ACTION ITEM >>
What is needed is an exact copy of all the data.

Segment Open

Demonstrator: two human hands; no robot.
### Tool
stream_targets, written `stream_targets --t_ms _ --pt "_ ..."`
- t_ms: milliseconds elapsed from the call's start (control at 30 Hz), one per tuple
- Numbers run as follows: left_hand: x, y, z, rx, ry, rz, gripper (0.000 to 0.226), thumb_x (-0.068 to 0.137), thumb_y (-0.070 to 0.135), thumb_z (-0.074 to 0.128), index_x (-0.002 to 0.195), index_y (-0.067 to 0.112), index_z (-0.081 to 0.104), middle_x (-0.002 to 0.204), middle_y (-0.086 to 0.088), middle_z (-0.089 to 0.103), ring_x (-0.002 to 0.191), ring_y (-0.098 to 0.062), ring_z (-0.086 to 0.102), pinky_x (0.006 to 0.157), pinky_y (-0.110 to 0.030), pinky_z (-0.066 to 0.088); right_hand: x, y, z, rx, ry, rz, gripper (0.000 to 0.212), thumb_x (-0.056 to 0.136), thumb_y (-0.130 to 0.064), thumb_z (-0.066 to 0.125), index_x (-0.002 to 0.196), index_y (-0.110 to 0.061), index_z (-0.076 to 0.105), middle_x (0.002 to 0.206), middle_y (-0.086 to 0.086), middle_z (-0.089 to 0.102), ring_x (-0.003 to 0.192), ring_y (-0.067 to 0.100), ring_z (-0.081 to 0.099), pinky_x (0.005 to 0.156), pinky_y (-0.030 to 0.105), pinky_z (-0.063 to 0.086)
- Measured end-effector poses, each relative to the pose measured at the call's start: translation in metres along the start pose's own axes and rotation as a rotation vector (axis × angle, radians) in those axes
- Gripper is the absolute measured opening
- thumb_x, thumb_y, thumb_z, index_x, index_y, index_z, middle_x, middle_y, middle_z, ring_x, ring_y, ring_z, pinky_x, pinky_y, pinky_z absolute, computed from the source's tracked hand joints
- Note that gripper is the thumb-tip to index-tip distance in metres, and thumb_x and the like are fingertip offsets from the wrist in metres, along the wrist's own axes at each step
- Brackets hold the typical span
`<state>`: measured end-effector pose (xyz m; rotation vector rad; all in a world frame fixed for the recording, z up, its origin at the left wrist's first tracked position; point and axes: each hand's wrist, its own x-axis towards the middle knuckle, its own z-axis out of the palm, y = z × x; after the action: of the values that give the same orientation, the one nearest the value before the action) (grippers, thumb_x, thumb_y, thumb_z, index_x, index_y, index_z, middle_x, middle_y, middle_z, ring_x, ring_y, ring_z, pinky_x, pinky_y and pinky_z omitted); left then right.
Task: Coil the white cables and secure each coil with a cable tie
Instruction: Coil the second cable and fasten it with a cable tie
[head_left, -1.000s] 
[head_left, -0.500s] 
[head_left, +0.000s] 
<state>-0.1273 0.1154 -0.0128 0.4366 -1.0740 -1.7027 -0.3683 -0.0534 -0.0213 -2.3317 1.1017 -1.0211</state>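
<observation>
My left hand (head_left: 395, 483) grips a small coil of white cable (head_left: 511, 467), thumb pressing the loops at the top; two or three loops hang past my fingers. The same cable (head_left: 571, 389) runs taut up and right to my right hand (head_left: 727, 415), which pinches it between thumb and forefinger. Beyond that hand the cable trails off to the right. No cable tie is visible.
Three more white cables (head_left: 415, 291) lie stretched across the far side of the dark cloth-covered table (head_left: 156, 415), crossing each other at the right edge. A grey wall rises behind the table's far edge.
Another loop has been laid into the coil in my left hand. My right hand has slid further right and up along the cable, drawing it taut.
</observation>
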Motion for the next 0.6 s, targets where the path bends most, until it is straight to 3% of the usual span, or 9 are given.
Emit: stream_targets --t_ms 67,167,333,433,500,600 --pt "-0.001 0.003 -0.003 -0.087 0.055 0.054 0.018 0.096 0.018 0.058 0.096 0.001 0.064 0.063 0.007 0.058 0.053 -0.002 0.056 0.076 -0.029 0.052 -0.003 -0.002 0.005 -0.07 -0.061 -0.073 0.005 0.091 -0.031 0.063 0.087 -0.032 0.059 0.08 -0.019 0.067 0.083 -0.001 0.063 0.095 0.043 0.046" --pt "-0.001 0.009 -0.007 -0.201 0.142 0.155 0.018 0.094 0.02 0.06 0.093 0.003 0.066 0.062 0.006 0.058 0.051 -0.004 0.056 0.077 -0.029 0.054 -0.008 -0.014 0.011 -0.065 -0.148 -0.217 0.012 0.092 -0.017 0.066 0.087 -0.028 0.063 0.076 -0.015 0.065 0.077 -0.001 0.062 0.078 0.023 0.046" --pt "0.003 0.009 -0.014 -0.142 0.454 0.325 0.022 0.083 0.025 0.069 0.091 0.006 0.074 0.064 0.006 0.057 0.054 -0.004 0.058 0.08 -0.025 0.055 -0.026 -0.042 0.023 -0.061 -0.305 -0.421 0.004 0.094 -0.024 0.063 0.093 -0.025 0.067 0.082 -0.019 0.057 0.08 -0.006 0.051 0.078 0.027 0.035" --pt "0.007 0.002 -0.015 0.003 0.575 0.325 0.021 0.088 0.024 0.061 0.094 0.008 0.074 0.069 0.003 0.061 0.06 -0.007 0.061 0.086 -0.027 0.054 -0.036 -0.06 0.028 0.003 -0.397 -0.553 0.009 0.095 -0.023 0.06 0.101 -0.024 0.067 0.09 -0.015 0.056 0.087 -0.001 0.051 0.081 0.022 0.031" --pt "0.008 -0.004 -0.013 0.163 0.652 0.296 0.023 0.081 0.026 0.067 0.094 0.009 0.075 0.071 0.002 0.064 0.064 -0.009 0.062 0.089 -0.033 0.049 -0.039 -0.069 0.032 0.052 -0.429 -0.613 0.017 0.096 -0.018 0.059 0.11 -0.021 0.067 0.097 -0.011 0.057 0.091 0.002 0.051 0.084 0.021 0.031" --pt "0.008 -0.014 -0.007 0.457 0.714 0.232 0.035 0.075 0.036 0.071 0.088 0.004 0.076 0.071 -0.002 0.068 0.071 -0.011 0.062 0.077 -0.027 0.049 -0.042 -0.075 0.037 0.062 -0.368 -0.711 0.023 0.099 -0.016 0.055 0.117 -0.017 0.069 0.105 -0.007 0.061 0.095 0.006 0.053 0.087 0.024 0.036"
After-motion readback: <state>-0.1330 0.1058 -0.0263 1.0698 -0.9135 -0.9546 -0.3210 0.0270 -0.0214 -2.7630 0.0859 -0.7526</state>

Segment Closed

OUTPUT OF THE TASK >>
Demonstrator: two human hands; no robot.
### Tool
stream_targets, written `stream_targets --t_ms _ --pt "_ ..."`
- t_ms: milliseconds elapsed from the call's start (control at 30 Hz), one per tuple
- Numbers run as follows: left_hand: x, y, z, rx, ry, rz, gripper (0.000 to 0.226), thumb_x (-0.068 to 0.137), thumb_y (-0.070 to 0.135), thumb_z (-0.074 to 0.128), index_x (-0.002 to 0.195), index_y (-0.067 to 0.112), index_z (-0.081 to 0.104), middle_x (-0.002 to 0.204), middle_y (-0.086 to 0.088), middle_z (-0.089 to 0.103), ring_x (-0.002 to 0.191), ring_y (-0.098 to 0.062), ring_z (-0.086 to 0.102), pinky_x (0.006 to 0.157), pinky_y (-0.110 to 0.030), pinky_z (-0.066 to 0.088); right_hand: x, y, z, rx, ry, rz, gripper (0.000 to 0.212), thumb_x (-0.056 to 0.136), thumb_y (-0.130 to 0.064), thumb_z (-0.066 to 0.125), index_x (-0.002 to 0.196), index_y (-0.110 to 0.061), index_z (-0.076 to 0.105), middle_x (0.002 to 0.206), middle_y (-0.086 to 0.086), middle_z (-0.089 to 0.102), ring_x (-0.003 to 0.192), ring_y (-0.067 to 0.100), ring_z (-0.081 to 0.099), pinky_x (0.005 to 0.156), pinky_y (-0.030 to 0.105), pinky_z (-0.063 to 0.086)
- Measured end-effector poses, each relative to the pose measured at the call's start: translation in metres along the start pose's own axes and rotation as a rotation vector (axis × angle, radians) in those axes
- Gripper is the absolute measured opening
- thumb_x, thumb_y, thumb_z, index_x, index_y, index_z, middle_x, middle_y, middle_z, ring_x, ring_y, ring_z, pinky_x, pinky_y, pinky_z absolute, computed from the source's tracked hand joints
- Note that gripper is the thumb-tip to index-tip distance in metres, and thumb_x and the like are fingertip offsets from the wrist in metres, along the wrist's own axes at each step
- Brackets hold the typical span
`<state>`: measured end-effector pose (xyz m; rotation vector rad; all in a world frame fixed for the recording, z up, its origin at the left wrist's first tracked position; point and axes: each hand's wrist, its own x-axis towards the middle knuckle, its own z-axis out of the palm, y = z × x; after the action: of the values that give the same orientation, the one nearest the value before the action) (grippers, thumb_x, thumb_y, thumb_z, index_x, index_y, index_z, middle_x, middle_y, middle_z, ring_x, ring_y, ring_z, pinky_x, pinky_y and pinky_z omitted); left then right.
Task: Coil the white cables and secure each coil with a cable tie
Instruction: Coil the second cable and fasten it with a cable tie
[head_left, -1.000s] 
[head_left, -0.500s] 
[head_left, +0.000s] 
<state>-0.1273 0.1154 -0.0128 0.4366 -1.0740 -1.7027 -0.3683 -0.0534 -0.0213 -2.3317 1.1017 -1.0211</state>
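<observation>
My left hand (head_left: 395, 483) grips a small coil of white cable (head_left: 511, 467), thumb pressing the loops at the top; two or three loops hang past my fingers. The same cable (head_left: 571, 389) runs taut up and right to my right hand (head_left: 727, 415), which pinches it between thumb and forefinger. Beyond that hand the cable trails off to the right. No cable tie is visible.
Three more white cables (head_left: 415, 291) lie stretched across the far side of the dark cloth-covered table (head_left: 156, 415), crossing each other at the right edge. A grey wall rises behind the table's far edge.
Another loop has been laid into the coil in my left hand. My right hand has slid further right and up along the cable, drawing it taut.
</observation>
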Motion for the next 0.6 s, targets where the path bends most, until it is straight to 3% of the usual span, or 9 are given.
Emit: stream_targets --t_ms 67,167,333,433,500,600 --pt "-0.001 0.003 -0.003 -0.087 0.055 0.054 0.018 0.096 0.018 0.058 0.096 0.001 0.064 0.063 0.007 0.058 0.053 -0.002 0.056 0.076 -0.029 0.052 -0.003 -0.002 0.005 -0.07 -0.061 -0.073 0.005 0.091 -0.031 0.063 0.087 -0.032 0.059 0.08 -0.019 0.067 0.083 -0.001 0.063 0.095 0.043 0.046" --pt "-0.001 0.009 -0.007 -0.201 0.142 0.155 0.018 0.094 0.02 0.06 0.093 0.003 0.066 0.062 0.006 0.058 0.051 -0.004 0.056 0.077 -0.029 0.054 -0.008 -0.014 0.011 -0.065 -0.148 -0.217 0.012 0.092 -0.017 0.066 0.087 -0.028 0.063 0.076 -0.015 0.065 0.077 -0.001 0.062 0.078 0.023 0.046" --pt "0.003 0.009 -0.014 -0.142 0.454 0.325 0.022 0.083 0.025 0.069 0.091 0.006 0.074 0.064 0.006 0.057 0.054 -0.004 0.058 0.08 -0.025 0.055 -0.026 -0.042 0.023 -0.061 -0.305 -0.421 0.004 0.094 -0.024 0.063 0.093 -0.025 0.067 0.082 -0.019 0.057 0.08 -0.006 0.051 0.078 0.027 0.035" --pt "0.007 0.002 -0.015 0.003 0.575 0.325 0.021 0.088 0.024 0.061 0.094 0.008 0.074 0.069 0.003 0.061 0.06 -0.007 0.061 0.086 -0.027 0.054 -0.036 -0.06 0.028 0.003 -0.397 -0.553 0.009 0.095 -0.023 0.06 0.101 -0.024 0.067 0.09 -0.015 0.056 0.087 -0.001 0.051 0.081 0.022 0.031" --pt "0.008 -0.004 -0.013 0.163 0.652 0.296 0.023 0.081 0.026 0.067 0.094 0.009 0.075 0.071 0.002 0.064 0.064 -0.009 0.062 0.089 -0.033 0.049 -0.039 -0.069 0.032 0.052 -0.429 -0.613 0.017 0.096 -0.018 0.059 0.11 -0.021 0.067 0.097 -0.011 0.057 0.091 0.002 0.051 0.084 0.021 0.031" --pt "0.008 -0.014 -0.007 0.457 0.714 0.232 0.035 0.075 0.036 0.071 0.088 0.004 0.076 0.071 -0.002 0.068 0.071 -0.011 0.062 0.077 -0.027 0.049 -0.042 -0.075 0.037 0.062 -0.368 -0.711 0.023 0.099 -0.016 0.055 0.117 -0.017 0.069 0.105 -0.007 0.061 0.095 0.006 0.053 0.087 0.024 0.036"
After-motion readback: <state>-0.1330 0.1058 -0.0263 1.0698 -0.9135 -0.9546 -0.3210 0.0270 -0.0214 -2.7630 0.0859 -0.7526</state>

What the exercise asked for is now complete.